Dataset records
⟨

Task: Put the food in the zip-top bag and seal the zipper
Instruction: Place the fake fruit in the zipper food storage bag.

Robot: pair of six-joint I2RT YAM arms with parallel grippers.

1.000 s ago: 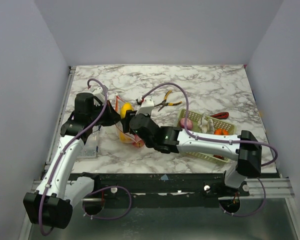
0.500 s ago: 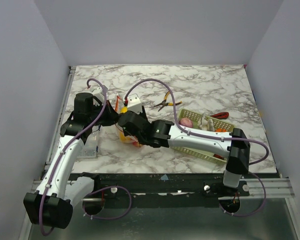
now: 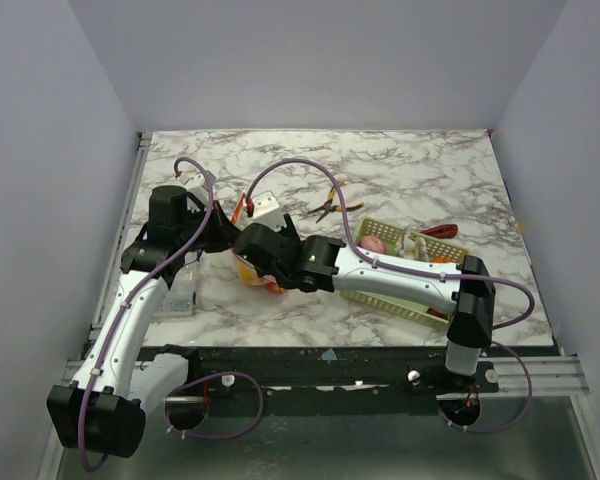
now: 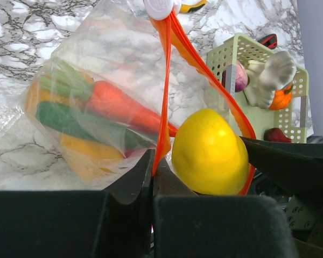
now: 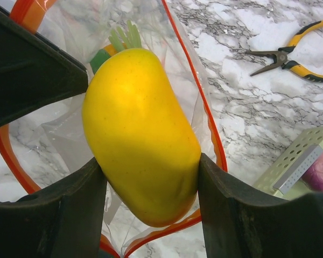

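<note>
- Holding smooth oval yellow mango point(image 5: 140, 134) in right jaws, at mouth of clear crinkly bag point(image 4: 97, 59).
- Pinching thin red-orange zipper point(image 4: 162, 97) in fully closed left jaws.

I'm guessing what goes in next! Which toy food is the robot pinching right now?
The yellow mango: the right gripper squeezes it in the zip-top bag's mouth. The carrot already lies inside.
</note>
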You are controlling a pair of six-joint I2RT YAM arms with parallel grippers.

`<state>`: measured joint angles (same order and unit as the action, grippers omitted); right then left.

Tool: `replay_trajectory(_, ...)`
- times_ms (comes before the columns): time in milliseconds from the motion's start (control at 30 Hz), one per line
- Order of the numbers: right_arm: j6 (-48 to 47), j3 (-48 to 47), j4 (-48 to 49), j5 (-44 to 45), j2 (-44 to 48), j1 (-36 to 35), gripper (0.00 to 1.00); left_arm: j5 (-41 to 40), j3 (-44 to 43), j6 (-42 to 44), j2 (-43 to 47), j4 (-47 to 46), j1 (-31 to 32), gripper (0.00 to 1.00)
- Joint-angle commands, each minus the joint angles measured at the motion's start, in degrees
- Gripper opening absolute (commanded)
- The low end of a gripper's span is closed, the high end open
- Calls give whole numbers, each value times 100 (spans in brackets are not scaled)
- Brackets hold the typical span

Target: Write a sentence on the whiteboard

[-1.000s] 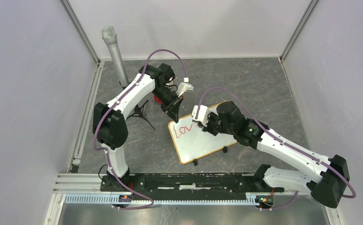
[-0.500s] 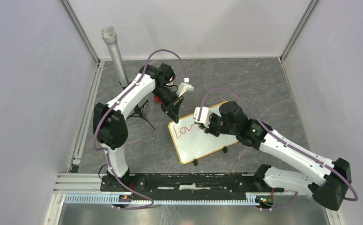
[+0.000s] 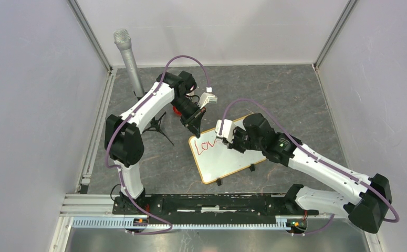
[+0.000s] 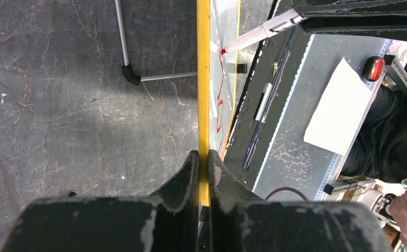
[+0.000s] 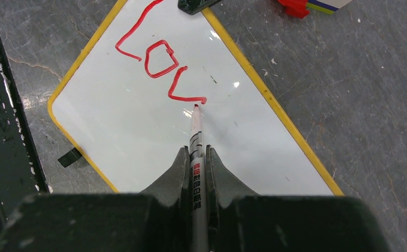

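Writing in red read "Lov" so far, in a looping hand, at the left end of the whiteboard. The marker carried black print and a red band on its white barrel, too small to read. No other lettering could be made out.

The whiteboard lay mid-desk between the two arms. Its long axis ran from left to right and slanted away toward the far right, and two black clip feet stood on its near long edge. The marker's long axis ran straight out from the right pincer, red tip down on the white face, just beside the end of the last stroke. That pincer was closed narrowly on the barrel. The left pincer was pinched narrow on the board's yellowish frame at the far left corner, one finger on either side of the rim.

The desk was dark grey with a veined, stone-like pattern and pale scuffs. Plain light walls closed it in on three sides, with metal posts in the far corners. A black rail and a slotted metal strip ran along the near edge by the arm bases. A grey pole on a black tripod stood at the far left.
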<state>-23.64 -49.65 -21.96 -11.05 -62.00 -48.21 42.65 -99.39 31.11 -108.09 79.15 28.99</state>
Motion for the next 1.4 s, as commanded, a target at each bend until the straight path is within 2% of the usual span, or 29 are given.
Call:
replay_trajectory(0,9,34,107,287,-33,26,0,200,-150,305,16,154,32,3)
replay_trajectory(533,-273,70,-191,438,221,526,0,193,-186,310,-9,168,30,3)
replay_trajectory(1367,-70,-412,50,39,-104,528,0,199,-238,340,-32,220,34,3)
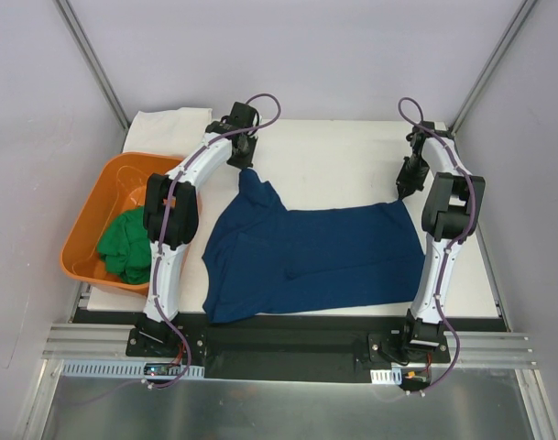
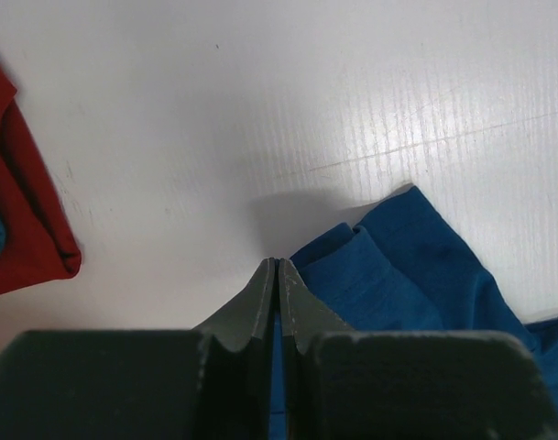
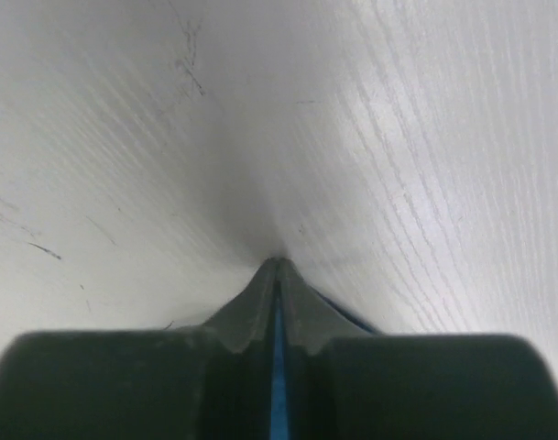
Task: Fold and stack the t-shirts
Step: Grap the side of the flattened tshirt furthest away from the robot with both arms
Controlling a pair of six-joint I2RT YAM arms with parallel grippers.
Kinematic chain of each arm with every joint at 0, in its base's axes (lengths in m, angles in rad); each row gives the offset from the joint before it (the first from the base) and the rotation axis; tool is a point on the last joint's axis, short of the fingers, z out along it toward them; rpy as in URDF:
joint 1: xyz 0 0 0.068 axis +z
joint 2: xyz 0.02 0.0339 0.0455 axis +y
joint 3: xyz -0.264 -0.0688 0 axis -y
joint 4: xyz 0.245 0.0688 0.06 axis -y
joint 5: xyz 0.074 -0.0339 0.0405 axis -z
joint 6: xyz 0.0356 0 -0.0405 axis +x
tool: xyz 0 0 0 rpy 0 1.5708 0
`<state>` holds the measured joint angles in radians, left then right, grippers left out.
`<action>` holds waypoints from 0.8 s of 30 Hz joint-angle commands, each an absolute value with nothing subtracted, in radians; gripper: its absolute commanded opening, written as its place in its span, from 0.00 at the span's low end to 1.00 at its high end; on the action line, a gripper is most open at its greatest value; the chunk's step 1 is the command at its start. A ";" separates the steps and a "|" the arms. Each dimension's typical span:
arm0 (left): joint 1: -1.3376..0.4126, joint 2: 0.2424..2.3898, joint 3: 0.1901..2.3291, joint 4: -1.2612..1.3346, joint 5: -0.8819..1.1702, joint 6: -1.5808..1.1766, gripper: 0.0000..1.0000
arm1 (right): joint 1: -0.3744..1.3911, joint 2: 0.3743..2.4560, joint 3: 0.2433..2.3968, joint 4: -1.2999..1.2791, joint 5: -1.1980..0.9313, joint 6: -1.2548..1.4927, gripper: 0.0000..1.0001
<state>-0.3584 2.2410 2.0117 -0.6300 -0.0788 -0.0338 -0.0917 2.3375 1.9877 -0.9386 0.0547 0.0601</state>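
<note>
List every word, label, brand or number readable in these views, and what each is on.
None can be read. The navy t-shirt shows plain cloth only, no print in view. The green t-shirt, red t-shirt and orange tub bear no lettering. Small parts at the arm bases are too small to tell.
</note>
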 commanded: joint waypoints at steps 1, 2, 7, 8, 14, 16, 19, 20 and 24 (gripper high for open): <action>-0.353 2.195 2.028 -0.640 -0.008 -0.028 0.00 | -0.095 2.292 1.983 -0.979 0.057 0.048 0.01; -0.353 2.174 2.020 -0.638 -0.002 -0.031 0.00 | -0.095 2.278 1.977 -0.971 0.060 0.045 0.01; -0.353 2.108 1.954 -0.637 0.090 -0.054 0.00 | -0.094 2.152 1.887 -0.905 0.048 0.026 0.01; -0.353 2.091 1.944 -0.638 0.098 -0.057 0.00 | -0.094 2.131 1.864 -0.890 0.048 0.025 0.01; -0.354 2.013 1.846 -0.637 0.153 -0.095 0.00 | -0.092 1.981 1.681 -0.796 0.011 0.006 0.01; -0.359 1.979 1.771 -0.617 0.207 -0.118 0.00 | -0.092 1.947 1.620 -0.764 -0.034 0.009 0.01; -0.386 1.876 1.665 -0.580 0.180 -0.140 0.00 | -0.092 1.879 1.513 -0.733 -0.054 0.020 0.01; -0.391 1.855 1.639 -0.562 0.181 -0.144 0.00 | -0.092 1.852 1.476 -0.729 -0.055 0.032 0.01; -0.428 1.720 1.417 -0.499 0.144 -0.202 0.00 | -0.092 1.775 1.411 -0.730 -0.029 0.060 0.01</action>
<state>-0.3866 1.8748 1.5703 -0.5682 0.1524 -0.1322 -0.0921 1.8797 1.4605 -0.7540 -0.0254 0.0326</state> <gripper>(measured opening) 0.008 0.011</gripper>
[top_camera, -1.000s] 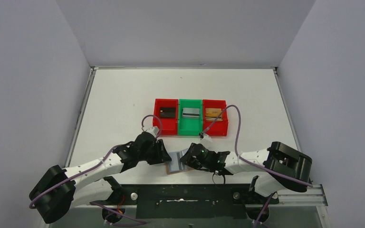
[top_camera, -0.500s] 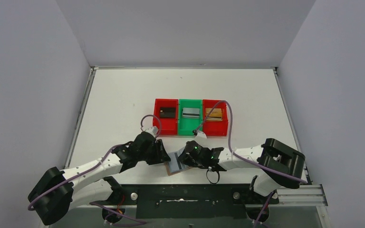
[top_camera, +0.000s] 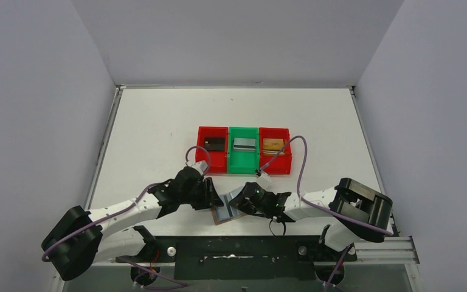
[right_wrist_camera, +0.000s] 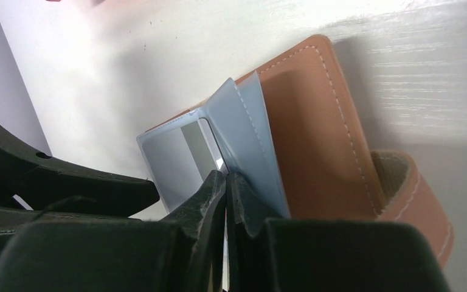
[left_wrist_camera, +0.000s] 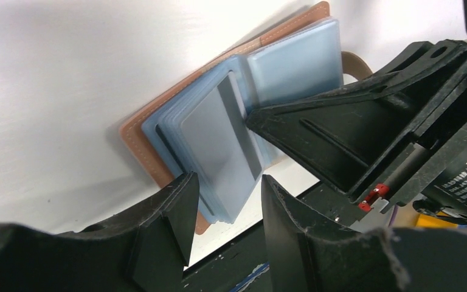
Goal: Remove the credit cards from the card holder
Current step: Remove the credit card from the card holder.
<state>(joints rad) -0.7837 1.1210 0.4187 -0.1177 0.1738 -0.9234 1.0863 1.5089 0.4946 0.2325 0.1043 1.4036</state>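
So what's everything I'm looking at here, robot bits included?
table: one, white, under everything
bins: three, red-green-red, row mid-table
loose cards: three, black, silver-grey, gold-tan, one per bin left to right
card holder: one, tan-brown with grey-blue sleeves, open at near edge
sleeved card: one visible, silver-grey with dark stripe, in the holder
left gripper: one, black, jaws apart at the holder's corner
right gripper: one, black, shut at the sleeves
cables: two, purple, along the arms

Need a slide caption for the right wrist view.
Right end effector pinched shut at the silver-grey card in the open tan card holder on the white table.
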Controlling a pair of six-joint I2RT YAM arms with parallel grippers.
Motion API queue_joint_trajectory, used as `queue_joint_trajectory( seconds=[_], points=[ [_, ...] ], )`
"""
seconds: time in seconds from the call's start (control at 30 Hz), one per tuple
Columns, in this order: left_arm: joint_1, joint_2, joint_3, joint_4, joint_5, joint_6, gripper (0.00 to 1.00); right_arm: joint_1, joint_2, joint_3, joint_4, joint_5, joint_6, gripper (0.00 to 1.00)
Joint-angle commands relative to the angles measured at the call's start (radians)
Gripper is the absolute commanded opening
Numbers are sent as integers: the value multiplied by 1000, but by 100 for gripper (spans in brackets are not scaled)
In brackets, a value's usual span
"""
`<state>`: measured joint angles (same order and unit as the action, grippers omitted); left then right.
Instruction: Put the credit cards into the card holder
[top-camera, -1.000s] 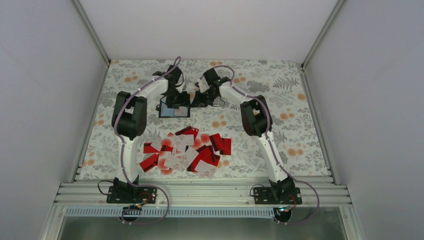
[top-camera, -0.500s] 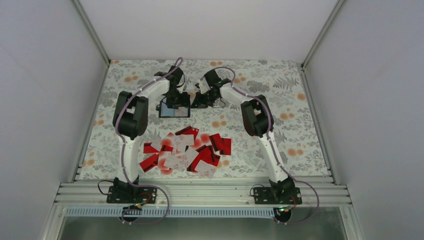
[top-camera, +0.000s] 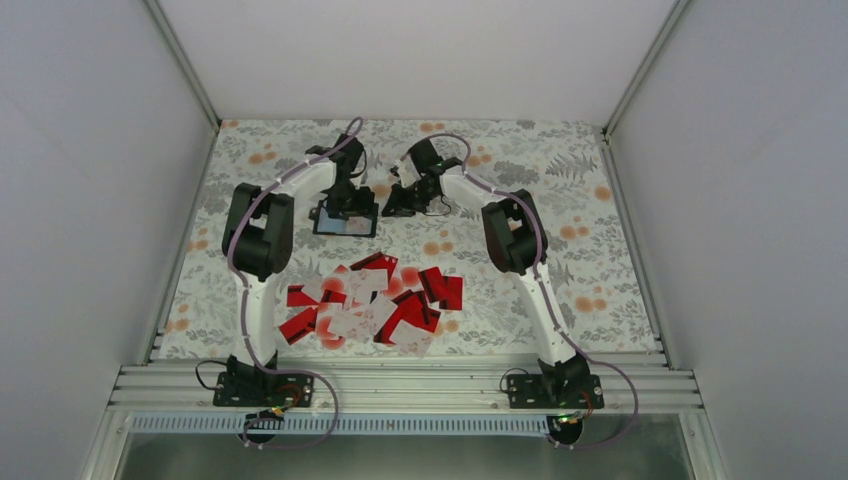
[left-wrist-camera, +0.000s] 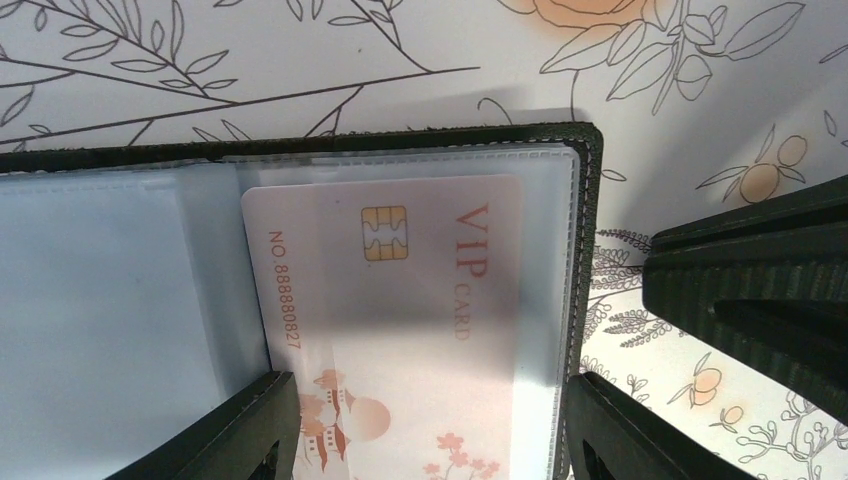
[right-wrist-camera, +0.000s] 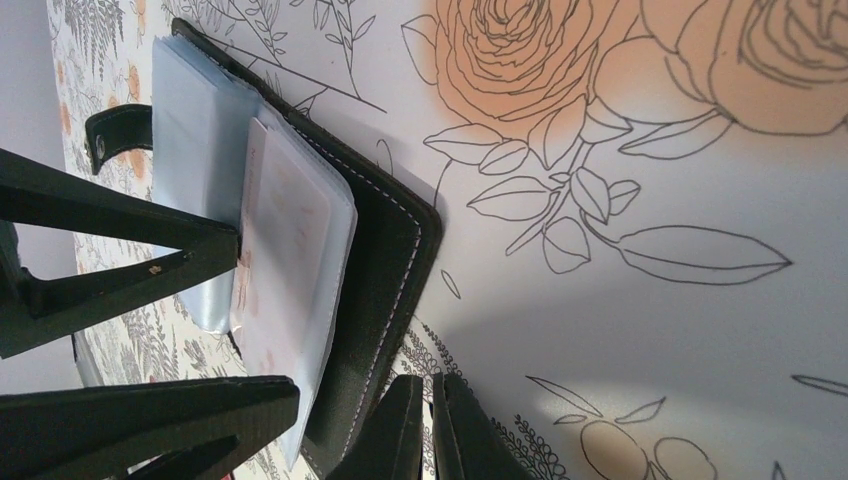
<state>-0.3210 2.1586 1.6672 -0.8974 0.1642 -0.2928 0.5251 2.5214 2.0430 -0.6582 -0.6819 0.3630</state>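
Observation:
The card holder lies open on the far middle of the table, black outside with clear blue-grey sleeves. A pale pink VIP card sits inside its right sleeve. My left gripper is open right over that sleeve, one finger on the card's left edge and the other at the holder's right rim. My right gripper is shut on nothing, its tips on the cloth just beside the holder's outer edge. The other credit cards, red ones and white ones, lie in a loose heap near the front.
A floral cloth covers the table, with white walls on three sides. The holder's snap strap sticks out at its far end. Both arm bases sit on the metal rail at the near edge.
The card holder has slid and turned slightly to the left under the left gripper. The right wrist has shifted a little beside it. Both grippers keep the same opening.

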Motion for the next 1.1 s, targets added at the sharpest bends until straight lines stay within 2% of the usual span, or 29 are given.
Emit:
queue_joint_trajectory(
  seconds=[0.0, 0.2, 0.5, 0.77, 1.07],
  points=[
    [4, -40, -7, -11, -47, -5, 67, 3, 19, -42, -84, 72, -23, 5],
    [4, -27, -37, 11, 2, -17, 68, 1, 22, -41, -87, 71, -27, 5],
    [21, -26, -120, 115, 199, -37, 68, 0, 8, -65, -82, 77, -30, 4],
    [21, -40, -119, 183, 358, -62, 68, -5, 4, -68, -83, 78, -32, 4],
    [36, -108, -13, 119, 317, -33, 68, -9, -21, -83, -76, 93, -26, 4]
  ],
)
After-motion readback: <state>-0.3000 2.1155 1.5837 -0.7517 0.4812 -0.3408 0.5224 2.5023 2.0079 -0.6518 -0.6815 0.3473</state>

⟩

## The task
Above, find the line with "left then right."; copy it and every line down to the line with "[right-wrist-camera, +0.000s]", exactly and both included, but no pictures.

## Response below
`<state>`: measured joint angles (same order and unit as the action, grippers omitted); left then right.
Instruction: Put the credit cards into the card holder
[top-camera, -1.000s] 
[top-camera, -0.500s] 
[top-camera, +0.000s] 
[left-wrist-camera, +0.000s] 
[right-wrist-camera, +0.000s] 

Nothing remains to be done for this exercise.